How do your 12-hour emergency room shifts inform your administrative work?
It’s a healthy balance for me. … I think it keeps me grounded in my daily job of administration. I get to experience our system as a provider and not just as an administrator. … I get to experience some of the challenges that our doctors and some of our nurses have, and I think from those experiences, I can bring them into this office and try to help problem solve and figure out, ‘How do we make their work environment better?’ And if we can make their work environment better, easier, simpler — that all trickles down to the patient.
What is the most rewarding part of your job?
From the administration side, it’s looking at patient-level outcomes and moving the needle, whether it is with specific procedures or with processes that help identify diseases — to say, ‘OK, we have a disease entity, and we want to deliver a higher quality of care.’ I believe our care is the highest in the state when it comes to pediatrics, but there’s always room for improvement — I don’t think we’ll ever get to the point where we look back and say, ‘OK, we’re done.’
Clinically, it is coming up with solutions for families that are in the emergency department.

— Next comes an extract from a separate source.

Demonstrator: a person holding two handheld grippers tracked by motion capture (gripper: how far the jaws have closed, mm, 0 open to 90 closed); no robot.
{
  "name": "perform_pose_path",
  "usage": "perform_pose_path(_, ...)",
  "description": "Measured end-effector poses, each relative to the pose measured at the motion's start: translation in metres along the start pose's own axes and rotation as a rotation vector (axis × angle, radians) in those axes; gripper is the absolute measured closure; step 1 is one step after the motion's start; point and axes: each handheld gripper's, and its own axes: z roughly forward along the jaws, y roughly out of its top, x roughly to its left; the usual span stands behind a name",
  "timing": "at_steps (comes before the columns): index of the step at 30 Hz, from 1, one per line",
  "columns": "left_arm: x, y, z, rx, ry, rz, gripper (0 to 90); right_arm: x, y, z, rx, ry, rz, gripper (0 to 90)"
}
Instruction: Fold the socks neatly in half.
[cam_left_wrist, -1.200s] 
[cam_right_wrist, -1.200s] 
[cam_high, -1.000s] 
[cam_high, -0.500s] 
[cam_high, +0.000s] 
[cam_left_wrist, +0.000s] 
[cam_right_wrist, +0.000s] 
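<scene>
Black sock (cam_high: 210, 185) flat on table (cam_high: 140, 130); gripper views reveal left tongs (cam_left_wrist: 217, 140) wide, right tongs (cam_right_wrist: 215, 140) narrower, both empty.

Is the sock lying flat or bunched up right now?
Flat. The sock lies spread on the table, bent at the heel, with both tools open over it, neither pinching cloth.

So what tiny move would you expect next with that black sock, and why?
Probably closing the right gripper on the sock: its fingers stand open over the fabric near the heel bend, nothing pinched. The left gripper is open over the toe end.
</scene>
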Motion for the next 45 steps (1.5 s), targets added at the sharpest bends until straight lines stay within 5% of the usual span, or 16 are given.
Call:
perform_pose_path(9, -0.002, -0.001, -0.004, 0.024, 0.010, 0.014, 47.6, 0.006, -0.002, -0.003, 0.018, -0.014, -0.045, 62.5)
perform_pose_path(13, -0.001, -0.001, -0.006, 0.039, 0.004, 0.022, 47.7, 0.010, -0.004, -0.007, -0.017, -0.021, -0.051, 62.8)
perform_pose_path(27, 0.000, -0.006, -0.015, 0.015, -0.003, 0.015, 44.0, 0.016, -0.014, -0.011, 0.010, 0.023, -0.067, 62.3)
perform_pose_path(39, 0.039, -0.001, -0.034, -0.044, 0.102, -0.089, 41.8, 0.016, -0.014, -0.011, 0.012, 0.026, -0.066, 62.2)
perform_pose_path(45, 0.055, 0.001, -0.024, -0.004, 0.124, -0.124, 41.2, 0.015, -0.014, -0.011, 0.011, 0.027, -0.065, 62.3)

I don’t see my role as a diagnostician because I don’t always diagnose, but if I have a path to a solution for the family, that is just as rewarding as making the diagnosis for me.
As chief medical officer, what do you want most for kids and families in Colorado Springs?
From a hospital perspective, I’d like them to come through our thresholds and find what they’re seeking — whether it’s a diagnosis, a treatment or support, because sometimes it’s just support — and when they find it, they leave our doors with a smile. I would also bring that out to the community and seeing that we partner with the health system within Colorado Springs to further the health care of kids, and realizing that we are just a small portion of that care.